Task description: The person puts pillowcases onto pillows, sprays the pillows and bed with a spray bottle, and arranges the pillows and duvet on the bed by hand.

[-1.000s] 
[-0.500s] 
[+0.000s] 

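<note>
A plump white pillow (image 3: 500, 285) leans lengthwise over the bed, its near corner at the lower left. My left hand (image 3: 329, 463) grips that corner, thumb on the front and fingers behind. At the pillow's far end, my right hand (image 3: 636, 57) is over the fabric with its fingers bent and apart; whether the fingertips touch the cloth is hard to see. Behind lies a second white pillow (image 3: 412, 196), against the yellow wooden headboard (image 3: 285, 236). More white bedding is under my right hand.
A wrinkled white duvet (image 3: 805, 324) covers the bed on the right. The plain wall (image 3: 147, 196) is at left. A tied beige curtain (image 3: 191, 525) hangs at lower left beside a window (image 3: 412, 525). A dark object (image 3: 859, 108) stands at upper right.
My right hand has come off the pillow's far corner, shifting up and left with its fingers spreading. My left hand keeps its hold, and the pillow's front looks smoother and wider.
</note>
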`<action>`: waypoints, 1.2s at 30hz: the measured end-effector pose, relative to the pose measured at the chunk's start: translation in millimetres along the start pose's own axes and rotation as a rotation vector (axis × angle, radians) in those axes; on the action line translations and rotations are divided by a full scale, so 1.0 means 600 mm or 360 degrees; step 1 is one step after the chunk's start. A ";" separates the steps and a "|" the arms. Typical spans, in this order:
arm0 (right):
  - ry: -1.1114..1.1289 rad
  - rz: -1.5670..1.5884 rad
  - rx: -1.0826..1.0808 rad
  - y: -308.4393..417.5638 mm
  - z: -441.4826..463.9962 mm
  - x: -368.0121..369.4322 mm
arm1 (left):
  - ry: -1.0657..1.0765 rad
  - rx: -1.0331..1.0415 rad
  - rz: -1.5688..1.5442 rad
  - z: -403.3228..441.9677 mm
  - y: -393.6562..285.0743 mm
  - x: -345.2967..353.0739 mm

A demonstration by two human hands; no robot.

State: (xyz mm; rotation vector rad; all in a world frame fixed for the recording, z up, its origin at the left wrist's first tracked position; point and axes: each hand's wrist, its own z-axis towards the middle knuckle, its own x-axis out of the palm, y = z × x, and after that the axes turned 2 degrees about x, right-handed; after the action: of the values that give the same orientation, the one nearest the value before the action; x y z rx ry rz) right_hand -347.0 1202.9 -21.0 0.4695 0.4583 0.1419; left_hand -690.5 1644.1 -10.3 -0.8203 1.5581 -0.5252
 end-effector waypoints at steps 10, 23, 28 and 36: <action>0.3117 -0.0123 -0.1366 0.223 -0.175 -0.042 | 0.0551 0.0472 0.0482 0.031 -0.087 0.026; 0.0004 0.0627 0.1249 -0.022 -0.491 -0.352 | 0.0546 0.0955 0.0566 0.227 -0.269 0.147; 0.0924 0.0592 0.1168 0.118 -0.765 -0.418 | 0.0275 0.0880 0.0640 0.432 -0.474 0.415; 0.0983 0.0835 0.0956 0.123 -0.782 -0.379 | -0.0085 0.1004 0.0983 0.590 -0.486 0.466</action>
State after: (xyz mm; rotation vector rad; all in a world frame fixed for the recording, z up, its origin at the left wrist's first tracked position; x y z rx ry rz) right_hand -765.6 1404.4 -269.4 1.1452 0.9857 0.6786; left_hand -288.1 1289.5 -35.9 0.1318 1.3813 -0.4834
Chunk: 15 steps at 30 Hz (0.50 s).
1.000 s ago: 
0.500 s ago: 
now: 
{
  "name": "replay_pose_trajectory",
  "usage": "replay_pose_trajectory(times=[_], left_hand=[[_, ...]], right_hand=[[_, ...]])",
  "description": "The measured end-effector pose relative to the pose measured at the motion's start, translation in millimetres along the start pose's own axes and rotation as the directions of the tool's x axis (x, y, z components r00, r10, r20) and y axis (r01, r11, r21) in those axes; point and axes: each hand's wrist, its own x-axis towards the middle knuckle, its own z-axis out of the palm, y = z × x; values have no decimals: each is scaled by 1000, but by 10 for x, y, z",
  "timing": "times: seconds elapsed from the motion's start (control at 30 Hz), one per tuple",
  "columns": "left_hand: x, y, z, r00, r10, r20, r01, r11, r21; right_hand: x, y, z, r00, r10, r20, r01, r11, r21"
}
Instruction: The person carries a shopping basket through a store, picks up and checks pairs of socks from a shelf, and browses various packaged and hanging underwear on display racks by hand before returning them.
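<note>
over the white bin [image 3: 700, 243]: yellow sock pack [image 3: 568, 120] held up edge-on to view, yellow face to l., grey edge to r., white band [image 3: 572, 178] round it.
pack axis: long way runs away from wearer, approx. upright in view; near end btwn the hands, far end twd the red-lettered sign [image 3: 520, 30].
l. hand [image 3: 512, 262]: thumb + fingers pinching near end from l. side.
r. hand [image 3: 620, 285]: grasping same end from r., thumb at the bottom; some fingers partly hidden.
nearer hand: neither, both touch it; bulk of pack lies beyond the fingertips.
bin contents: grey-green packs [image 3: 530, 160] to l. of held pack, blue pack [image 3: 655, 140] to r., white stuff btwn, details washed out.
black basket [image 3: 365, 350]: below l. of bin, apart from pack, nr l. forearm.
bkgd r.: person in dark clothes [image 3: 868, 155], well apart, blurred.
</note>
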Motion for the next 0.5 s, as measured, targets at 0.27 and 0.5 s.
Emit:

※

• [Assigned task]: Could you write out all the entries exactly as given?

• [Output for this exercise]:
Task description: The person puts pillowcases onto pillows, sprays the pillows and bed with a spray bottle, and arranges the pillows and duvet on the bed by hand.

[-1.000s] 
[-0.500s] 
[+0.000s] 

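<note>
A plump white pillow (image 3: 500, 285) leans lengthwise over the bed, its near corner at the lower left. My left hand (image 3: 329, 463) grips that corner, thumb on the front and fingers behind. At the pillow's far end, my right hand (image 3: 636, 57) is over the fabric with its fingers bent and apart; whether the fingertips touch the cloth is hard to see. Behind lies a second white pillow (image 3: 412, 196), against the yellow wooden headboard (image 3: 285, 236). More white bedding is under my right hand.
A wrinkled white duvet (image 3: 805, 324) covers the bed on the right. The plain wall (image 3: 147, 196) is at left. A tied beige curtain (image 3: 191, 525) hangs at lower left beside a window (image 3: 412, 525). A dark object (image 3: 859, 108) stands at upper right.
My right hand has come off the pillow's far corner, shifting up and left with its fingers spreading. My left hand keeps its hold, and the pillow's front looks smoother and wider.
</note>
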`<action>`: waypoints, 1.2s at 30hz: the measured end-effector pose, relative to the pose measured at the chunk's start: translation in millimetres along the start pose's own axes and rotation as a rotation vector (axis × angle, radians) in those axes; on the action line translations and rotations are divided by a full scale, so 1.0 means 600 mm or 360 degrees; step 1 is one step after the chunk's start. A ";" separates the steps and a "|" the arms. Typical spans, in this order:
arm0 (right):
  - ry: -1.1114..1.1289 rad
  - rz: -1.5670..1.5884 rad
  - rx: -1.0826..1.0808 rad
  - y: -308.4393..417.5638 mm
  - z: -441.4826..463.9962 mm
  - x: -368.0121..369.4322 mm
arm1 (left):
  - ry: -1.0657..1.0765 rad
  - rx: -1.0331..1.0415 rad
  - rz: -1.5688..1.5442 rad
  - z: -403.3228..441.9677 mm
  - y: -393.6562..285.0743 mm
  - x: -345.2967..353.0739 mm

A demonstration by two human hands; no robot.

State: (xyz mm; rotation vector rad; all in a world frame fixed for the recording, z up, its origin at the left wrist's first tracked position; point and axes: each hand's wrist, its own z-axis towards the middle knuckle, its own x-axis out of the palm, y = z × x, and after that the axes turned 2 degrees about x, right-handed; after the action: of the values that give the same orientation, the one nearest the value before the action; x y z rx ry rz) right_hand -347.0 1202.9 -21.0 0.4695 0.4583 0.1419; left_hand -690.5 1644.1 -10.3 -0.8203 1.5581 -0.5252
 end-effector waypoints at steps 10, 23, 28 and 36: <action>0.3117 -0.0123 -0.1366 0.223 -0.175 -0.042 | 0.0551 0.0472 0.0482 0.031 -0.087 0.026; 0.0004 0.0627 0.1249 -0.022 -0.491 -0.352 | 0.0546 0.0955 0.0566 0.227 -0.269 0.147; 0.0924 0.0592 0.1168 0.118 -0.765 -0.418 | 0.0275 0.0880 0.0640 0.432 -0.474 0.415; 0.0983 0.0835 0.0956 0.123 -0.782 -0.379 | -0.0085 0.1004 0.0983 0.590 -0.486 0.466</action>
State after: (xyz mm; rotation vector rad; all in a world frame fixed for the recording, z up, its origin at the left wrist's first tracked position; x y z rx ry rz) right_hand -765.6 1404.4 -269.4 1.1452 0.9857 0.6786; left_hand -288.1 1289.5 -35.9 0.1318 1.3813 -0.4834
Chunk: 15 steps at 30 Hz (0.50 s).
1.000 s ago: 
0.500 s ago: 
now: 
{
  "name": "replay_pose_trajectory",
  "usage": "replay_pose_trajectory(times=[_], left_hand=[[_, ...]], right_hand=[[_, ...]])",
  "description": "The measured end-effector pose relative to the pose measured at the motion's start, translation in millimetres along the start pose's own axes and rotation as the directions of the tool's x axis (x, y, z components r00, r10, r20) and y axis (r01, r11, r21) in those axes; point and axes: each hand's wrist, its own x-axis towards the middle knuckle, its own z-axis out of the palm, y = z × x; values have no decimals: each is scaled by 1000, but by 10 for x, y, z",
  "timing": "times: seconds elapsed from the motion's start (control at 30 Hz), one per tuple",
  "columns": "left_hand: x, y, z, r00, r10, r20, r01, r11, r21; right_hand: x, y, z, r00, r10, r20, r01, r11, r21"
}
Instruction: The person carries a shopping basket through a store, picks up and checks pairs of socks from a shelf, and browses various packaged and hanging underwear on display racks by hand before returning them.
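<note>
over the white bin [image 3: 700, 243]: yellow sock pack [image 3: 568, 120] held up edge-on to view, yellow face to l., grey edge to r., white band [image 3: 572, 178] round it.
pack axis: long way runs away from wearer, approx. upright in view; near end btwn the hands, far end twd the red-lettered sign [image 3: 520, 30].
l. hand [image 3: 512, 262]: thumb + fingers pinching near end from l. side.
r. hand [image 3: 620, 285]: grasping same end from r., thumb at the bottom; some fingers partly hidden.
nearer hand: neither, both touch it; bulk of pack lies beyond the fingertips.
bin contents: grey-green packs [image 3: 530, 160] to l. of held pack, blue pack [image 3: 655, 140] to r., white stuff btwn, details washed out.
black basket [image 3: 365, 350]: below l. of bin, apart from pack, nr l. forearm.
bkgd r.: person in dark clothes [image 3: 868, 155], well apart, blurred.
</note>
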Motion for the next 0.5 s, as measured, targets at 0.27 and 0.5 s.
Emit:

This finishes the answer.